• Your objective: Would you please transcribe, exactly as written, the lines of the entries below starting at the one that holds "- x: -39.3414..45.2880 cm" and ending at the one that holds "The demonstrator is", both included?

• Data for analysis:

☆ ☆ ☆

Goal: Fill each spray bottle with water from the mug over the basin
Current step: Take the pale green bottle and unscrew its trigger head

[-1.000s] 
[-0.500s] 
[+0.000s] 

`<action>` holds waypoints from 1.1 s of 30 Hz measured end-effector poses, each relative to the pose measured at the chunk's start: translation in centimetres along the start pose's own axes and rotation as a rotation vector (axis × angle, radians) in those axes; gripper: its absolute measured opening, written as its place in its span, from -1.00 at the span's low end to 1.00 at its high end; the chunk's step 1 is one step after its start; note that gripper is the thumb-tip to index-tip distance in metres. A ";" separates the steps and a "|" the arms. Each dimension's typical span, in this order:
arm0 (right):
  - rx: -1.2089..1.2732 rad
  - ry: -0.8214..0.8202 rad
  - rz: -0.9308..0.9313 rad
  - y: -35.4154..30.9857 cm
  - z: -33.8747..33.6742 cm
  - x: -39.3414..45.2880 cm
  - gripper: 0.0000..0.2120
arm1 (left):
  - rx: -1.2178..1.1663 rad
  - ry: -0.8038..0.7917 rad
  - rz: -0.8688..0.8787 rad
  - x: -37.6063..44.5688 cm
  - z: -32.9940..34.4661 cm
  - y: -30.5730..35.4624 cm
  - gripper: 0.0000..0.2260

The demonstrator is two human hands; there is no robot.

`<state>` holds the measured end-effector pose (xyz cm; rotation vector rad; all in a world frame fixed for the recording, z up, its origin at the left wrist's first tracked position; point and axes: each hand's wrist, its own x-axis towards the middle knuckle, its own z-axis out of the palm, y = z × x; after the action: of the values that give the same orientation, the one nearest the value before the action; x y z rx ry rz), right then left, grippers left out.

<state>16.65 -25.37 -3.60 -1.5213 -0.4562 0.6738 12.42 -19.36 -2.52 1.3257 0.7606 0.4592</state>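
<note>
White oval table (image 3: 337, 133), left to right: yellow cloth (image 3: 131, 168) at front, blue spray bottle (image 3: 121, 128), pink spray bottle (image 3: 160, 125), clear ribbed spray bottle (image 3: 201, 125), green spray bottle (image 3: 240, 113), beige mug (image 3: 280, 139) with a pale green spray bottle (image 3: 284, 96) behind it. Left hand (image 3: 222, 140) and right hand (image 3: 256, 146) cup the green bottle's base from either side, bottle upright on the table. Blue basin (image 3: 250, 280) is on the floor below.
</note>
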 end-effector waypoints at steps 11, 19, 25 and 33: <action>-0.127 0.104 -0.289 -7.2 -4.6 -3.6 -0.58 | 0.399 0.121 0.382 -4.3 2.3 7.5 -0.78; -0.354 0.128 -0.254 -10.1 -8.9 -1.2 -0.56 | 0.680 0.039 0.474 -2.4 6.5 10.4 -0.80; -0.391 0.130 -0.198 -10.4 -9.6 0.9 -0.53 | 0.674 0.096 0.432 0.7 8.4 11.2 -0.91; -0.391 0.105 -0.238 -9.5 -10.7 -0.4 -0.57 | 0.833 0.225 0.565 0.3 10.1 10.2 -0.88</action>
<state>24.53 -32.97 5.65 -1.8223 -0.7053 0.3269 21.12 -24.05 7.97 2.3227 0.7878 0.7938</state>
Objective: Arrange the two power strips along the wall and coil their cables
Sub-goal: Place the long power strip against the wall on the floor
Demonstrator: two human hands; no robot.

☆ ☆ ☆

• Output below:
  - x: -39.3414..45.2880 cm
  - gripper: 0.0000..0.2120
arm1 (left):
  - rx: -1.2178..1.1663 rad
  - ry: -0.8038..0.7917 rad
  - rz: -0.8688..0.8787 rad
  - x: -37.6063..44.5688 cm
  - z: -32.9940..34.4661 cm
  - y: -30.5730..35.4624 cm
  - gripper: 0.0000..0.2260

The demonstrator is two human hands; there is no robot.

The required output is now complete.